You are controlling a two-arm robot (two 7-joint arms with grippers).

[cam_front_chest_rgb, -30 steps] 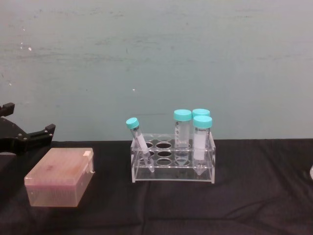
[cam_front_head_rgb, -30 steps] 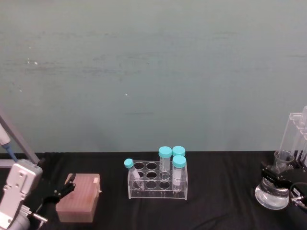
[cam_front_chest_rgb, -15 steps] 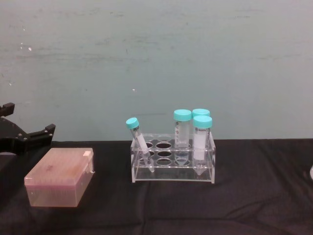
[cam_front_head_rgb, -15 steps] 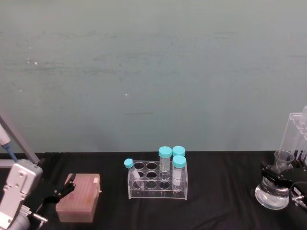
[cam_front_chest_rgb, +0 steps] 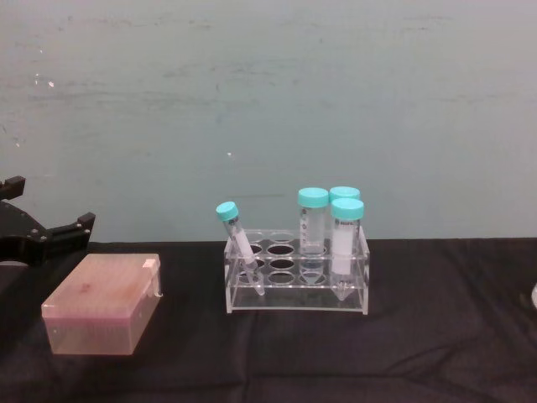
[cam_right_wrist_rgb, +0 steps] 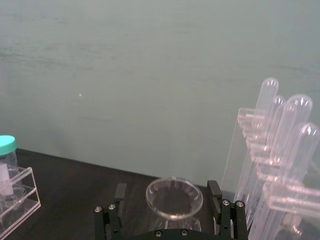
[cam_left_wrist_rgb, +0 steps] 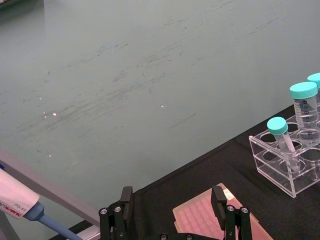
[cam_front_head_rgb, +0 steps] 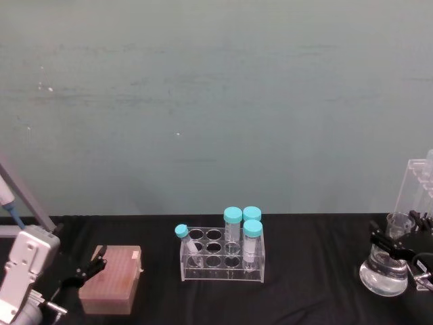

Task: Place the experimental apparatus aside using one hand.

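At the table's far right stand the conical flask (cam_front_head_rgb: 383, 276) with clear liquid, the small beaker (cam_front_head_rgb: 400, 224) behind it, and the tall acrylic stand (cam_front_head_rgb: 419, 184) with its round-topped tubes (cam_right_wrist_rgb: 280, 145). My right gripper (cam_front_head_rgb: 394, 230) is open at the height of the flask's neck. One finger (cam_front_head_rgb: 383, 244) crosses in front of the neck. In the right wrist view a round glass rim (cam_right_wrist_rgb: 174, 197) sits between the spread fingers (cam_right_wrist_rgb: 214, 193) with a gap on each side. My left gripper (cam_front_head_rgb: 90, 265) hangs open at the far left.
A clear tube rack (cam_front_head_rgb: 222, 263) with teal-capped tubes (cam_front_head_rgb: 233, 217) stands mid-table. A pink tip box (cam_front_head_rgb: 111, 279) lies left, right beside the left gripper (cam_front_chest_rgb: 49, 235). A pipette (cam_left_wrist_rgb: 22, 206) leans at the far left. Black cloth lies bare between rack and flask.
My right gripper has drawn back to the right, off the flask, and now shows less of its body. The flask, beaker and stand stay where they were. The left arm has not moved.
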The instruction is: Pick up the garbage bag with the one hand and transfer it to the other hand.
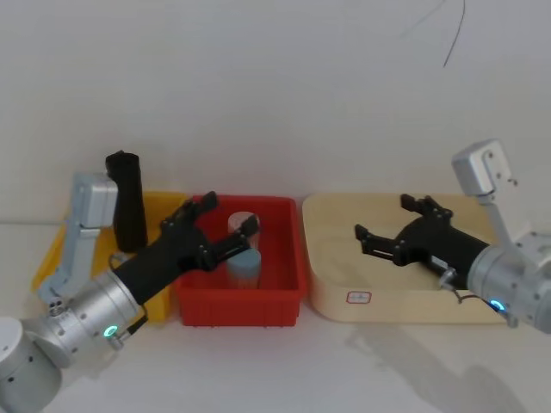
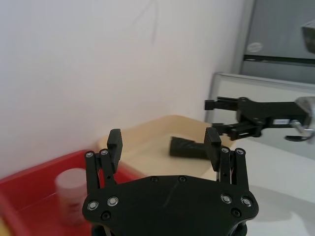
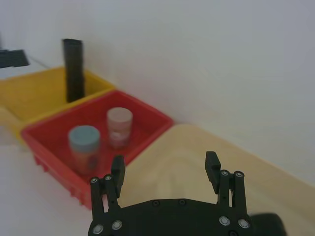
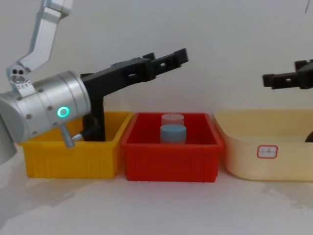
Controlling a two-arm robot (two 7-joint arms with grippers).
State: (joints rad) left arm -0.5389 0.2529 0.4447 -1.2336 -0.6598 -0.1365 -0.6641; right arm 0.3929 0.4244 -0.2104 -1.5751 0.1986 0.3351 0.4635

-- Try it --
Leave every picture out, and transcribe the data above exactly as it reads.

-- Solution for this problem --
You are controlling a two-arm robot (two 7-joint arms with grippers).

[cam_front_chest_rgb, -30 steps] 
[cam_front_head_rgb, -30 steps] 
[cam_front_chest_rgb, -15 steps] 
[cam_front_head_rgb, -15 steps] 
[cam_front_chest_rgb, +0 steps] 
[cam_right_wrist_rgb, +0 steps] 
[cam_left_wrist_rgb, +0 steps] 
[cam_front_head_rgb, +0 steps] 

Task: Place the experimental apparatus aside using one hand.

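At the table's far right stand the conical flask (cam_front_head_rgb: 383, 276) with clear liquid, the small beaker (cam_front_head_rgb: 400, 224) behind it, and the tall acrylic stand (cam_front_head_rgb: 419, 184) with its round-topped tubes (cam_right_wrist_rgb: 280, 145). My right gripper (cam_front_head_rgb: 394, 230) is open at the height of the flask's neck. One finger (cam_front_head_rgb: 383, 244) crosses in front of the neck. In the right wrist view a round glass rim (cam_right_wrist_rgb: 174, 197) sits between the spread fingers (cam_right_wrist_rgb: 214, 193) with a gap on each side. My left gripper (cam_front_head_rgb: 90, 265) hangs open at the far left.
A clear tube rack (cam_front_head_rgb: 222, 263) with teal-capped tubes (cam_front_head_rgb: 233, 217) stands mid-table. A pink tip box (cam_front_head_rgb: 111, 279) lies left, right beside the left gripper (cam_front_chest_rgb: 49, 235). A pipette (cam_left_wrist_rgb: 22, 206) leans at the far left. Black cloth lies bare between rack and flask.
My right gripper has drawn back to the right, off the flask, and now shows less of its body. The flask, beaker and stand stay where they were. The left arm has not moved.
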The instruction is: Pick up the garbage bag with the one hand and transfer it to the other hand.
Controlling a two-arm robot (two 7-joint arms with grippers).
State: (joints rad) left arm -0.5389 0.2529 0.4447 -1.2336 -0.6598 -0.1365 -0.6641; right arm 0.3929 0.4244 -0.2104 -1.5751 0.1986 0.3351 0.4635

Nothing remains to be added to the exercise.